## Dataset entries
—————

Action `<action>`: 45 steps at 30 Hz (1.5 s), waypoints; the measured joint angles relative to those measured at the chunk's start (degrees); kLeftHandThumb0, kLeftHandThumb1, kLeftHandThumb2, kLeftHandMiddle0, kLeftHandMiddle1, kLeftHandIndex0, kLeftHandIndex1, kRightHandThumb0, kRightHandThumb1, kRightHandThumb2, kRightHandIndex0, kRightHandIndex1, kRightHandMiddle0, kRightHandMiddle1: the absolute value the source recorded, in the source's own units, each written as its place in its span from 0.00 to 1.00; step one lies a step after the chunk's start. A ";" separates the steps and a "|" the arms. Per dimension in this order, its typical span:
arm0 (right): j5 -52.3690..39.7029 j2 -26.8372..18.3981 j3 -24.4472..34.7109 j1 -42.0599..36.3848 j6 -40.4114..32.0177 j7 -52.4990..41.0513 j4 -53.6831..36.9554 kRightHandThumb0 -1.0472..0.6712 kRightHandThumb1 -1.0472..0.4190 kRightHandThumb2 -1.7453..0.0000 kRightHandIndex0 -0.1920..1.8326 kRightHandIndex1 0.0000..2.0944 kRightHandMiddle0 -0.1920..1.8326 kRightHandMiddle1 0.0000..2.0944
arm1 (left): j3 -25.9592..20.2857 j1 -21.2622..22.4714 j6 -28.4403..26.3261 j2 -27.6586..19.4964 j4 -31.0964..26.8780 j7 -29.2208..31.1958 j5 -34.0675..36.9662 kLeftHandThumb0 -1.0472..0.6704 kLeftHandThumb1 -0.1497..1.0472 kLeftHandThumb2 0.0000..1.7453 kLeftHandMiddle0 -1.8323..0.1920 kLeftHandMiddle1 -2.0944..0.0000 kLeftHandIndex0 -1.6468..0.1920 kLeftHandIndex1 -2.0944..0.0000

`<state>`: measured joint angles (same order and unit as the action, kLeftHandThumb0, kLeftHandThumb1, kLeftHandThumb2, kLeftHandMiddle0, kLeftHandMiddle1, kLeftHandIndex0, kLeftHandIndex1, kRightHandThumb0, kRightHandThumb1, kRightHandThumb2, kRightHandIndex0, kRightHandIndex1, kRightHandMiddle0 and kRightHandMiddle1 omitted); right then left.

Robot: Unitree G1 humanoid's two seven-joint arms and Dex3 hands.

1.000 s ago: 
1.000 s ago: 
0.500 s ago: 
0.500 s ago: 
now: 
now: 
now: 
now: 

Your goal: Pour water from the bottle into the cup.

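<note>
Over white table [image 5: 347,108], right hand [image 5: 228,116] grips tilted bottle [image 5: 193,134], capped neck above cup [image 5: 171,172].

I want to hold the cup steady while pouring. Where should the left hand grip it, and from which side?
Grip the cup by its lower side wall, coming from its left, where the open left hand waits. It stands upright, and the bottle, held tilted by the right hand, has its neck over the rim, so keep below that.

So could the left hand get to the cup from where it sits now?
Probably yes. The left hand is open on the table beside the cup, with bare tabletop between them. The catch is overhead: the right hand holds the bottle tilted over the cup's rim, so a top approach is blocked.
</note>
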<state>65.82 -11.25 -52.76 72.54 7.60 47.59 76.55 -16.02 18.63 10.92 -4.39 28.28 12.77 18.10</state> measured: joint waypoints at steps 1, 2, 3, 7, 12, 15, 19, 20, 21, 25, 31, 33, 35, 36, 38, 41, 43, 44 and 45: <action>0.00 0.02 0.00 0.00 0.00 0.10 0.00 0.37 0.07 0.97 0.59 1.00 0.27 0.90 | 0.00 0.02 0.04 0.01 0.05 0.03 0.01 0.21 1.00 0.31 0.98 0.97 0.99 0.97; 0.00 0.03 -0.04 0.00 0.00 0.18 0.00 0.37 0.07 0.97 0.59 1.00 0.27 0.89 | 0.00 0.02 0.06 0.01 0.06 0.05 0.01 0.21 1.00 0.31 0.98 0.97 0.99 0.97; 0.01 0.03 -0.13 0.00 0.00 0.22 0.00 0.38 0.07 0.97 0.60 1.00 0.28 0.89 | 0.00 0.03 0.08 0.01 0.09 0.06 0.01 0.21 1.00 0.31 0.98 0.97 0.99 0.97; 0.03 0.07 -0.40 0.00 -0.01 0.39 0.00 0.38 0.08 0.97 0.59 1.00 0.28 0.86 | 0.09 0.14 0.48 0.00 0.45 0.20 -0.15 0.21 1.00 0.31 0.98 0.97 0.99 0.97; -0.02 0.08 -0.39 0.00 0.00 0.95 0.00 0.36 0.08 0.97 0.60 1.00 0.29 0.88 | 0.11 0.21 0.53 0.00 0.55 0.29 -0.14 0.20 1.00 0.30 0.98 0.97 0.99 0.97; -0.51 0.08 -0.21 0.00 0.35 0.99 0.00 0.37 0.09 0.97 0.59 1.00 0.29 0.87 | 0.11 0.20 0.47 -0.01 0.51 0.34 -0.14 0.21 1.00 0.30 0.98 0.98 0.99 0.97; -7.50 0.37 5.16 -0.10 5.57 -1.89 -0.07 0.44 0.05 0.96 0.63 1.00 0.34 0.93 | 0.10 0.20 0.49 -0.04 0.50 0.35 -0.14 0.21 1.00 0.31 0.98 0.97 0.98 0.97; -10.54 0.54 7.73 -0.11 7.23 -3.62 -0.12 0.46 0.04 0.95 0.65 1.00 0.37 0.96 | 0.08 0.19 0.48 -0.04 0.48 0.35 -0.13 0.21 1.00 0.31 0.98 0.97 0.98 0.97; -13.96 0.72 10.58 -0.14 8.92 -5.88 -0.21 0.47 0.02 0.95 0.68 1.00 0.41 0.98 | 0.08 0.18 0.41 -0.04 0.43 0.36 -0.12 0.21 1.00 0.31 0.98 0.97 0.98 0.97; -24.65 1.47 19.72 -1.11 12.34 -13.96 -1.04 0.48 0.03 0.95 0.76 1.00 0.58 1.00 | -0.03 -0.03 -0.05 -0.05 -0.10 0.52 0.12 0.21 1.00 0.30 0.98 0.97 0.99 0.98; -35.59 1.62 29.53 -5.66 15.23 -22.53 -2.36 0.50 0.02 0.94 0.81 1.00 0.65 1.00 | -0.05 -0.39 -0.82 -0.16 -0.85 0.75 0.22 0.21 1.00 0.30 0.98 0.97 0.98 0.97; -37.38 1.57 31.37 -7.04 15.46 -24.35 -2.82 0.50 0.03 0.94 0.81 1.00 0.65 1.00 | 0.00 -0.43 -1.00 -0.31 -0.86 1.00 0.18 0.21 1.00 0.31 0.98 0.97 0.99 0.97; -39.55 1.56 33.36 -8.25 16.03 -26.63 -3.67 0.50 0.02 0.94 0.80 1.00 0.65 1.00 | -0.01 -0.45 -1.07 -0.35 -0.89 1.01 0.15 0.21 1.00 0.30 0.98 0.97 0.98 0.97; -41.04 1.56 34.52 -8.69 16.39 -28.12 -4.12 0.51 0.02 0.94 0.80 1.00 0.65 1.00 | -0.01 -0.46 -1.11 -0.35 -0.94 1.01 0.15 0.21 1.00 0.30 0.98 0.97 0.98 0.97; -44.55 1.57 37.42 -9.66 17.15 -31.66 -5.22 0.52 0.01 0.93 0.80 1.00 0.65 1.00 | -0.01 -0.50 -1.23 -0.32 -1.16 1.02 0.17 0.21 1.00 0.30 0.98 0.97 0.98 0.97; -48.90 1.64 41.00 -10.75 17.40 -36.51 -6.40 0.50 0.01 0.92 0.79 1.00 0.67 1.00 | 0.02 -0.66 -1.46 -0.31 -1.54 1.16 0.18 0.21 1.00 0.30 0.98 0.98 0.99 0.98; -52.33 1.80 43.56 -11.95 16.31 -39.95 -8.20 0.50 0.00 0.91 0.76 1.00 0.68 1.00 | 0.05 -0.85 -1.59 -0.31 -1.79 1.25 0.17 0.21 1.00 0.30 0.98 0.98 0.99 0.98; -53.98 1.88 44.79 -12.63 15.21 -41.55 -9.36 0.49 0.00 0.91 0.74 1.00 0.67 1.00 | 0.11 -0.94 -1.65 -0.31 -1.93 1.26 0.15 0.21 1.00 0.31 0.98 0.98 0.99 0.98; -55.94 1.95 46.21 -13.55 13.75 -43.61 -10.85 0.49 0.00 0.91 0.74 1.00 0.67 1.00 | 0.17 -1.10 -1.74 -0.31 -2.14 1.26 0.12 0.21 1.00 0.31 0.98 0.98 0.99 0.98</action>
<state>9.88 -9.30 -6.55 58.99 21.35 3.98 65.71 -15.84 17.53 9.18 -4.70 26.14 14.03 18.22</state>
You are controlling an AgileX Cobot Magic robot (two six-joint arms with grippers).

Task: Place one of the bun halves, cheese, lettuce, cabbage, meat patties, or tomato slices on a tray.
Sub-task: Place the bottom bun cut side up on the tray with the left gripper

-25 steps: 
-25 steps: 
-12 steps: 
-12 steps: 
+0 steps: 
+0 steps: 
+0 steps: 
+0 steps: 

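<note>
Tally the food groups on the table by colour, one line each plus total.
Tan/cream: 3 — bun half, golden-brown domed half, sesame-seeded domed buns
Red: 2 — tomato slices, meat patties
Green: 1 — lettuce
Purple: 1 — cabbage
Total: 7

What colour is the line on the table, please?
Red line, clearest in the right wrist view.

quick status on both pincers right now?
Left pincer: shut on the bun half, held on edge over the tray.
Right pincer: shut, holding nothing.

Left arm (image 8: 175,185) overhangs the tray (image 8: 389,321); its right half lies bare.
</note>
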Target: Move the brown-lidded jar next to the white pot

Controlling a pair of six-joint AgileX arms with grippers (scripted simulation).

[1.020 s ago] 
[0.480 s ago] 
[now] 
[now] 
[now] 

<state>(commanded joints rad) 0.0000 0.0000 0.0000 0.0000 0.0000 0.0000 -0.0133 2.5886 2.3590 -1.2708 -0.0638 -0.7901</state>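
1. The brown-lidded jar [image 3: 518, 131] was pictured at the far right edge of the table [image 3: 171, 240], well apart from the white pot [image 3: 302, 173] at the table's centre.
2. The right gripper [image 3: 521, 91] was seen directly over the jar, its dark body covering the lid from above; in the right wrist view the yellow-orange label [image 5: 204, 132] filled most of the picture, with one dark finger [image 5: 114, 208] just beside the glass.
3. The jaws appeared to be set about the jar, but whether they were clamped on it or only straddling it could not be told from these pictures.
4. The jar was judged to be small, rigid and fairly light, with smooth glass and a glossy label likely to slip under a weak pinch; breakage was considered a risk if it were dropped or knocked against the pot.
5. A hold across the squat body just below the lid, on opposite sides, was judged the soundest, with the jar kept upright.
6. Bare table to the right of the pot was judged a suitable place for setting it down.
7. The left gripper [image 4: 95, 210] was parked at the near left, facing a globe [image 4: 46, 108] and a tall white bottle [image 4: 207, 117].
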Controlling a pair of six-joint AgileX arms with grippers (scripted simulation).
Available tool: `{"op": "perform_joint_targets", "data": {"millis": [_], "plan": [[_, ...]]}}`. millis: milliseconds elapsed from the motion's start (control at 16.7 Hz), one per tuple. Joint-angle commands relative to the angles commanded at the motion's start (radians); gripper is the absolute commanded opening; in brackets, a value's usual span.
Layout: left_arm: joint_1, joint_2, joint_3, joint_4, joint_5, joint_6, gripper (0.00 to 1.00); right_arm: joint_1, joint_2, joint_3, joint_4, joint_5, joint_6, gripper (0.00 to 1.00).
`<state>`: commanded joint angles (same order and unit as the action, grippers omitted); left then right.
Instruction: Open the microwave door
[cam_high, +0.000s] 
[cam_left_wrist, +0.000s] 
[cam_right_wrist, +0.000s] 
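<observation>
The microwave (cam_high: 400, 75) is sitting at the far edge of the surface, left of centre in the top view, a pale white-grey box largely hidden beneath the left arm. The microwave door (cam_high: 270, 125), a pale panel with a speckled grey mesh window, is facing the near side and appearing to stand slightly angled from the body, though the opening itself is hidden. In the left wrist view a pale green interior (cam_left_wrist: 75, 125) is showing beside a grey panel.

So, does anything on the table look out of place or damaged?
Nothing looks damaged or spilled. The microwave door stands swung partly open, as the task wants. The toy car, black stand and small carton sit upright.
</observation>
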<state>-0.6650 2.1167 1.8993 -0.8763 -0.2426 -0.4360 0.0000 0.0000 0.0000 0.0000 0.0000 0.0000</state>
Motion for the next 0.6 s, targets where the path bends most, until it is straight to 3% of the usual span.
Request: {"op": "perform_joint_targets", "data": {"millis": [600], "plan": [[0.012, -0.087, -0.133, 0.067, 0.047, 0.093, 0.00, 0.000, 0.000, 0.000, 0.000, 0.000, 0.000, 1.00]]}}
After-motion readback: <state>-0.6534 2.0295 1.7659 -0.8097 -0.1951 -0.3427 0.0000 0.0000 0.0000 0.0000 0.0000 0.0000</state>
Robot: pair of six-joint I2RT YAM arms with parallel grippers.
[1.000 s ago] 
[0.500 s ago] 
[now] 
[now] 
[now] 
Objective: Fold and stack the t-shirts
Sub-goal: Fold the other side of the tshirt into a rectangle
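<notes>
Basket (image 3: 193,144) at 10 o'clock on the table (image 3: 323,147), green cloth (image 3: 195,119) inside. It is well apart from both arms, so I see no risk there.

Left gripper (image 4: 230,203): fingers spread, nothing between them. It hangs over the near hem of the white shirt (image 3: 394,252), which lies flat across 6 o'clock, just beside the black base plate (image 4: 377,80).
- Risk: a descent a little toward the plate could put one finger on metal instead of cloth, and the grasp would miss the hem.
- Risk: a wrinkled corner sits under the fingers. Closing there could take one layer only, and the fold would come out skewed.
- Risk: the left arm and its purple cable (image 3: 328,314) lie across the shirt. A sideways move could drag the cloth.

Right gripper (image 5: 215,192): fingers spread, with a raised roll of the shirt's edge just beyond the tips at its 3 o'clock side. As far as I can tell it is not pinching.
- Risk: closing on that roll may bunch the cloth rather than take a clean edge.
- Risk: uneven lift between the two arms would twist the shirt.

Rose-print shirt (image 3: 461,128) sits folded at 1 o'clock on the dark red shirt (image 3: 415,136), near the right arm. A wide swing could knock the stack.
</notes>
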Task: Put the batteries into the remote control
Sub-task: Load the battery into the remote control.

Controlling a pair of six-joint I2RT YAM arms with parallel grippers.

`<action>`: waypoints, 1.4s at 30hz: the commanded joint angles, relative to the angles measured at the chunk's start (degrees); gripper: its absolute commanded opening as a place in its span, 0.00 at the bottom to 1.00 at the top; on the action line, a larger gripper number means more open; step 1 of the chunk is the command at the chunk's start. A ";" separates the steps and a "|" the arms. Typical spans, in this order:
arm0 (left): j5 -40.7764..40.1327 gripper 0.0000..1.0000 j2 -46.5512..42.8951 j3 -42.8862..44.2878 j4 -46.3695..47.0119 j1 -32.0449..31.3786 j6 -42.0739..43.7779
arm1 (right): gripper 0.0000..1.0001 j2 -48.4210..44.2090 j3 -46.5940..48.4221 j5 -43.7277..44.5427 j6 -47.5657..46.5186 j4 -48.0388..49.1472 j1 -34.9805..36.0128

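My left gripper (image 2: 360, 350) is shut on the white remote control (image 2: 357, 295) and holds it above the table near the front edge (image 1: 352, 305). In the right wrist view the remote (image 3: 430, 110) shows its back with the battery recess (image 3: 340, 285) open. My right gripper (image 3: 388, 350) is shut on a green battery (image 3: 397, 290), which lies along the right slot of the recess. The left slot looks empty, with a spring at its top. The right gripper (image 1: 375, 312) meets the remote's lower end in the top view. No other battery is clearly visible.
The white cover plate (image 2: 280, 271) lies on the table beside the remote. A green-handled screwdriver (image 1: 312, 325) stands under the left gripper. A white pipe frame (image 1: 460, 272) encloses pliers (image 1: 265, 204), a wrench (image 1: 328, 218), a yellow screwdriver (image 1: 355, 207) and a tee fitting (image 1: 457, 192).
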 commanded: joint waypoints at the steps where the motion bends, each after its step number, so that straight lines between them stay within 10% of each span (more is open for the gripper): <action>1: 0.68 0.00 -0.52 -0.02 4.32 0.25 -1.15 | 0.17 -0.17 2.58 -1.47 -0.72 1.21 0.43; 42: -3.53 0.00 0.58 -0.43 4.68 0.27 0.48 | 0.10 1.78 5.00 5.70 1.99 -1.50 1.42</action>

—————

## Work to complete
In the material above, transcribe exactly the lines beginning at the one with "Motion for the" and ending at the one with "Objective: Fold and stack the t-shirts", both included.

## Solution for this exercise
Motion for the next 0.6 s, targets where the path bends most, until it is straight to 3% of the usual span.
Request: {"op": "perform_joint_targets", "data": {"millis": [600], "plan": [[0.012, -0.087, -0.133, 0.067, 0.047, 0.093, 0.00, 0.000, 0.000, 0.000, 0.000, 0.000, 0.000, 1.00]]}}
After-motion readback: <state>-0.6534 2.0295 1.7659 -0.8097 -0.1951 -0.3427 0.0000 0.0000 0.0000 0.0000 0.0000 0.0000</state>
Robot: pair of six-joint I2RT YAM arms with parallel grippers.
[1.000 s ago] 
[0.500 s ago] 
[now] 
[now] 
[now] 
Objective: Fold and stack the t-shirts

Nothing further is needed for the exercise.